[lbo-talk] Hardt/Negri's Commonwealth as reviewed in WSJ

Eric Beck ersatzdog at gmail.com
Fri Oct 9 11:14:24 PDT 2009


I dig. I haven't read the JBF article yet, but I will. For me the relevant thing about Fordism is less the sort of quasi-Keynesian capital-labor bargain than the social engineering aspect: the good wage is paid if one lives a good, clean, moral life within a stable, nuclear family, and all of this additionally ties itself to and is completed by the nation.

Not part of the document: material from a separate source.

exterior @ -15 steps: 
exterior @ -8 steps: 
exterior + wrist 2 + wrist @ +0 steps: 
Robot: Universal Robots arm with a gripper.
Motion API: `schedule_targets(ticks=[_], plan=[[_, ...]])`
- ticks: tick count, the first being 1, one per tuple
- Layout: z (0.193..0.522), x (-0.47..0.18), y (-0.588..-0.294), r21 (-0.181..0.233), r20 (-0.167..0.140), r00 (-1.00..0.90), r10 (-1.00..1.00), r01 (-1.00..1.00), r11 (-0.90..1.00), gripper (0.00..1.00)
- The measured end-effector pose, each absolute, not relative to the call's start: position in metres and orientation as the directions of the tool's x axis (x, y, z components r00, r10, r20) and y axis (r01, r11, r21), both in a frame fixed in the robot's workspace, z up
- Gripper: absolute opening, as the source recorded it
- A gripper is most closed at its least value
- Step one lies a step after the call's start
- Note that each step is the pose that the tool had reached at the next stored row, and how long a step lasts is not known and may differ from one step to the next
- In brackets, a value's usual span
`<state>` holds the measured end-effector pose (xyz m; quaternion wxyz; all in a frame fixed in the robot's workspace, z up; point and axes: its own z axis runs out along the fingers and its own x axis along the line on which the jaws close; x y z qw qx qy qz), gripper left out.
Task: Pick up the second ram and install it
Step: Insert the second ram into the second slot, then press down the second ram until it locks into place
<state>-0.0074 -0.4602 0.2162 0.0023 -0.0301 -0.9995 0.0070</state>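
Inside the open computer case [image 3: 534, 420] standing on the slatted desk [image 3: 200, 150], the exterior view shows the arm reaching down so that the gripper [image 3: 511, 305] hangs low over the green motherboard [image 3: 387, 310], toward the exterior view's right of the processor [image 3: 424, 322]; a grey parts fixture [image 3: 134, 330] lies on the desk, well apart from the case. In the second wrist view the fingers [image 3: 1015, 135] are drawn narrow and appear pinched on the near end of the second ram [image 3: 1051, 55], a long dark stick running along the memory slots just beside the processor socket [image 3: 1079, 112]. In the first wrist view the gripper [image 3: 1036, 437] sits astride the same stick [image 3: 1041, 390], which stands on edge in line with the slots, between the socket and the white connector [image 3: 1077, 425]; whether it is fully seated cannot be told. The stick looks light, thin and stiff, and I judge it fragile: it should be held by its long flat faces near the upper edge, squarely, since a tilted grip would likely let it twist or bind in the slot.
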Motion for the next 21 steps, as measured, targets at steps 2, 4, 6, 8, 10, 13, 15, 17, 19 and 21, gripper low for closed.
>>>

The "post" part is relevant not just for production relations but capital's attempts to profit from ways of being that aren't identitical to, or are even opposed to, Fordist moral demands: nontraditional families, alternative lifestyles, etc.

On Fri, Oct 9, 2009 at 11:40 AM, Alan Rudy <alan.rudy at gmail.com> wrote:
> Hi Eric, the argument and history in John Bellamy Foster's MR article, The
> Fetish of Fordism, generated the first step in my rejection of the term.
> The second step was trying to get a grip on whether "Fordist" production
> relations or "Fordist" consumption patterns were supposed to be the key
> because I never really saw a coherent statement of the relationship between
> the two much less a critique of the kinds of depoliticizing economic and
> cultural discipline imposed by such relationships and patterns - or even
> their dependence on the Cold War competition and neoimperialism.  Harvey's
> Condition of Postmodernity helped with this.  Despite the limits of the book
> - particularly in terms of its theory of the state - with this title, I tend
> to lean more towards Monopoly Capital.